Nobody knew the true better than Burr. He knew the godlike and the pure; he had felt its beauty and its force to the very depths of his being, as the demoniac knew at once the fair Man of Nazareth; and even now he felt the voice within that said, "What have I to do with thee?" and the rending of a struggle of heavenly life with fast-coming eternal death.
That letter had told him what he might be, and what he was. It was as if his dead mother's hand had held up before him a glass in which he saw himself whiterobed and crowned, and so dazzling in purity that he loathed his present self.
As he walked up and down the room perturbed, he sometimes wiped tears from his eyes, and then set his teeth and compressed his lips. At last his face grew calm and settled in its expression, his mouth wore a sardonic smile; he came and took the letter, and, folding it leisurely, laid it on the table, and put a heavy paperweight over it, as if to hold it down and
bury it. Then drawing to himself some maps of new territories, he set himself vigorously to some columns of arithmetical calculations on the margin; and thus he worked for an hour or two, till his mind was as dry and his pulse as calm as a machine; then he drew the inkstand towards him, and scribbled hastily the following letter to his most confidential associate, a letter which told no more of the conflict that preceded it than do the dry sands and the civil gossip of the sea-waves to-day of the storm and wreck of last week.
Nous voici-once more
in Philadelphia. Our schemes in Ohio prosper. Frontignac remains there to superintend. He answers our purpose passablement. On the whole, I don't see that we could do better than retain him; he is, besides, a gentlemanly, agreeable person, and wholly devoted to me, a point certainly not to be overlook
"As to your railleries about the fair Madame, I must say, in justice both to her and myself, that any grace with which she has been pleased to honor me is not to be misconstrued. You are not to imagine any but the most Platonic of liaisons. She is as high-strung as an Arabian steed, - proud, heroic, romantic, and French! and such must be permitted to take their own time and way, which we in our gaucherie can only humbly wonder at. I have ever professed myself her abject slave, ready to follow any whim, and obeying the slightest signal of the jewelled hand. As that is her sacred pleasure, I have been inhabiting the most abstract realms of heroic sentiment, living on the most diluted moonshine, and spinning out elaborately all those charming and seraphic distinctions between tweedle-dum and tweedle-dee with which these ecstatic creatures delight themselves in certain stages of affaires du cœur.
"The last development, on the part of my goddess, is a fit of celestial anger, of the cause of which I am in the most
innocent ignorance. She writes me three pages of French sublimities, writing as only a French woman can,- bids me an eternal adieu, and informs me she is going to Newport.

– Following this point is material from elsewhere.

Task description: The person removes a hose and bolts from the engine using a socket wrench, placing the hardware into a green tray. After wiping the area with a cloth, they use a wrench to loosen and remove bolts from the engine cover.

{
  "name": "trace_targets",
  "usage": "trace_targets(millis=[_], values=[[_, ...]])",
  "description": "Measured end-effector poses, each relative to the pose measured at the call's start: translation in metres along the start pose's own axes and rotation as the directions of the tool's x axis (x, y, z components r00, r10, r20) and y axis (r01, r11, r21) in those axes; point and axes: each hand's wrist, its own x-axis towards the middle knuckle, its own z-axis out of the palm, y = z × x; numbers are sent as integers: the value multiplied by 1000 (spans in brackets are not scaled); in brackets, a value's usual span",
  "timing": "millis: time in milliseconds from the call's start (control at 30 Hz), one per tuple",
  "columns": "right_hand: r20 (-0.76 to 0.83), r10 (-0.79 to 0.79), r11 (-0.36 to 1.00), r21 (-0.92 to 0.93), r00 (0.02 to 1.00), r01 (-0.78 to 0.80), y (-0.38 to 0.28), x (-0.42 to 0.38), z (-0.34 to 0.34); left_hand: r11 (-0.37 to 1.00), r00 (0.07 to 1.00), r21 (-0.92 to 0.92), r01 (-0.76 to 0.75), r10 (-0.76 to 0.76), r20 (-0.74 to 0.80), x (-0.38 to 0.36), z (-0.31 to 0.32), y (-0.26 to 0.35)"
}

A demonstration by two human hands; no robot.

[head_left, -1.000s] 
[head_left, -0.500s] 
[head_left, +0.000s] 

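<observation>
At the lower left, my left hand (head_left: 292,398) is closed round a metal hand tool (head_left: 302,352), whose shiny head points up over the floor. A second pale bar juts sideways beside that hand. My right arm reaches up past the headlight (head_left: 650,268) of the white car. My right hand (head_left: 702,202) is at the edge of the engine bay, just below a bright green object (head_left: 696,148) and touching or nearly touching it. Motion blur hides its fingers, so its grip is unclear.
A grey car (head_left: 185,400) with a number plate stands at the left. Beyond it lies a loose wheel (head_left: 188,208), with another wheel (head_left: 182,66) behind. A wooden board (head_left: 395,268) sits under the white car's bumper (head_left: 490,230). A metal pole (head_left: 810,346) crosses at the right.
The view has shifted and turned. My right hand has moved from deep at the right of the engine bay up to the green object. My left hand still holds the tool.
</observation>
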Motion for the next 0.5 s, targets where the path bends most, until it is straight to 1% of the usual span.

"Of course the affair becomes stimulating. I am not to presume to dispute her sentence, or doubt a lady's perfect sincerity in wishing never to see me again; but yet I think I shall try to pacify the
'tantas in animis cœlestibus iras.'
If a woman hates you, it is only her love turned wrong side out, and you may turn it back with due care. The pretty creatures know how becoming a grande passion is, and take care to keep themselves in mind; a quarrel serves their turn, when all else fails.

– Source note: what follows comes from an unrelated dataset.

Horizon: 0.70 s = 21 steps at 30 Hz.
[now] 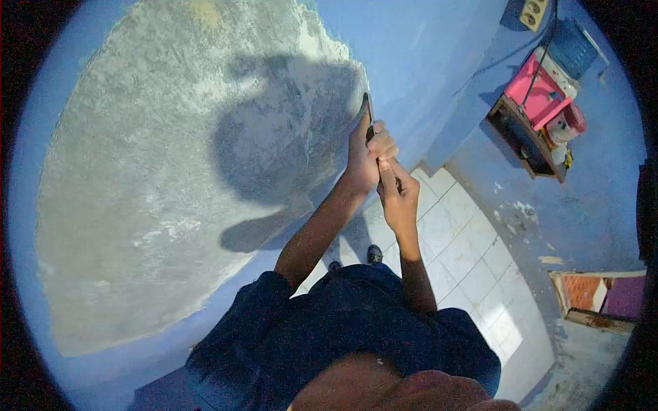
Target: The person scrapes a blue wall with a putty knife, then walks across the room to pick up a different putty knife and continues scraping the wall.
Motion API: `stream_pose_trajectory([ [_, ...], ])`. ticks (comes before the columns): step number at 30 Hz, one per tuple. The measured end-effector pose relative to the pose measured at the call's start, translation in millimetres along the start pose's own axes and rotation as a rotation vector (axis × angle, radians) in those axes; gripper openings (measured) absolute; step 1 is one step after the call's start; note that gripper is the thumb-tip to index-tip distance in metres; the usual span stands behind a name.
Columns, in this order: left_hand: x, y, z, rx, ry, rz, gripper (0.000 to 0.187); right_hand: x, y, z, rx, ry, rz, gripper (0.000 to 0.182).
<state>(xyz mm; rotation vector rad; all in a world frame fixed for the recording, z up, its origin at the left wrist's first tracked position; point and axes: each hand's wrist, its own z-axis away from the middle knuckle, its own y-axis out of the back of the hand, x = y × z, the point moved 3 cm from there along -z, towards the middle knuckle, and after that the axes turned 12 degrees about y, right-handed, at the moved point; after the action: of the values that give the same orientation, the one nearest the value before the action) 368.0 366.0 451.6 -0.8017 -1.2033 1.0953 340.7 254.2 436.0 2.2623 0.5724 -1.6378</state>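
Observation:
A thin flat-bladed tool (371, 113), seen nearly edge-on, is held in both hands close to the wall. Around its upper part, my left hand (367, 154) is closed, with the thumb stretched up along the blade. Just below, my right hand (400, 190) grips the lower end, fingers bent and thumb pressed in. The tip overlaps the right edge of a large rough grey patch (130, 157) on the blue wall (425, 48). My fingers hide most of the handle.
At the right, a wooden wall shelf (514, 137) carries a pink container (538, 89) and other items. A power strip (533, 14) hangs above with a cable. White floor tiles (466, 240) lie below, and a framed opening (596, 298) sits at lower right.

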Motion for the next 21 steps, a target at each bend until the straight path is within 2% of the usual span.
stream_pose_trajectory([
  [1,-1.2,3.4,3.6,-0.159,0.011,0.054,0.048,-3.5,1.8,-4.0,-0.017,-0.082,-0.039,0.025],
  [2,-4.5,17.5,8.6,-0.318,0.028,0.108,0.048,-1.6,0.0,5.2,0.033,0.081,0.053,0.024],
  [3,-2.8,27.1,5.8,-0.49,0.041,0.149,0.048,-0.4,-3.6,11.4,-0.003,0.085,0.059,0.025],
  [4,3.3,28.9,2.0,-0.856,0.118,0.197,0.041,1.5,-7.3,0.5,-0.004,0.13,0.062,0.025],
  [5,10.2,22.1,-6.6,-0.802,0.15,0.216,0.042,3.8,-10.4,-1.2,-0.007,0.15,0.067,0.025],
  [7,3.9,16.7,-16.1,-0.655,0.194,0.313,0.043,-9.1,-3.3,0.3,-0.037,-0.018,0.024,0.024],
  [8,2.6,23.0,-14.8,-0.596,0.133,0.184,0.041,-14.6,0.4,-5.8,-0.054,-0.075,0.007,0.023],
  [11,0.5,34.1,1.8,-0.486,0.115,0.232,0.05,0.3,-12.7,8.2,0.005,0.071,-0.039,0.023],
  [12,6.1,34.2,-8.5,-0.328,0.109,0.145,0.049,-0.4,-14.0,-1.6,0.068,0.303,0.052,0.021],
  [15,-3.4,31.9,-18.6,-0.484,0.152,0.24,0.038,-4.0,1.7,-4.1,-0.031,-0.047,-0.099,0.02],
  [16,-6.3,32.5,-11.7,-0.7,0.182,0.273,0.037,-1.3,-1.6,5.9,0.035,0.045,-0.018,0.02],
  [18,1.6,40.0,-11.9,-0.609,0.126,0.196,0.037,7.2,-10.3,0.3,0.052,0.282,0.045,0.021],
  [19,7.7,44.7,-12.8,-0.55,0.108,0.155,0.037,9.5,-8.6,-3.2,0.004,0.189,0.034,0.02],
  [20,13.1,43.3,-28.0,-0.607,0.182,0.169,0.039,3.5,-8.2,-8.1,-0.043,0.096,0.027,0.019],
  [21,-0.1,45.3,-19.8,-0.6,0.171,0.195,0.039,-0.7,-3.3,1.5,-0.034,0.044,0.007,0.02],
])
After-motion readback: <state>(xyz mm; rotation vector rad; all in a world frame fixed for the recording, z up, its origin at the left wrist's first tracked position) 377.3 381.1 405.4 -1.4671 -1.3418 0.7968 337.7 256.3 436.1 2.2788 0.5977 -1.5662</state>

"To another point. I wish you to advertise S, that his insinuations in regard to me in the Aurora' have been observed, and that I require that they be promptly retracted. He knows me well enough to attend to this hint. I am in earnest when I speak; if the word does nothing, the blow will come, and if I strike once, no second blow will be needed. Yet I do not wish to get him on my hands needlessly; a duel and a love affair and hot weather, coming on together, might prove too much even for me.-N. B. Thermometer stands at 85. I am resolved on Newport next week. Yours ever,
BURR. "P. S. I forgot to say, that, oddly enough, my goddess has gone and placed herself under the wing of the pretty Puritan I saw in Newport. Fancy the mélange! Could anything be more piquant?-that cart-load of goodness, the old Doctor, that sweet little saint, and Madame Faubourg St. Germain shaken up together! Fancy her listening with well-bred astonishment to a critique on the doings of the unregenerate, or flirting that little jewelled fan of hers in Mrs. Scudder's square pew of a Sunday! Probably they will carry her to the weekly prayer-meeting, which of course she will contrive some fine French sub
tilty for admiring, and find ravissant. I fancy I see it."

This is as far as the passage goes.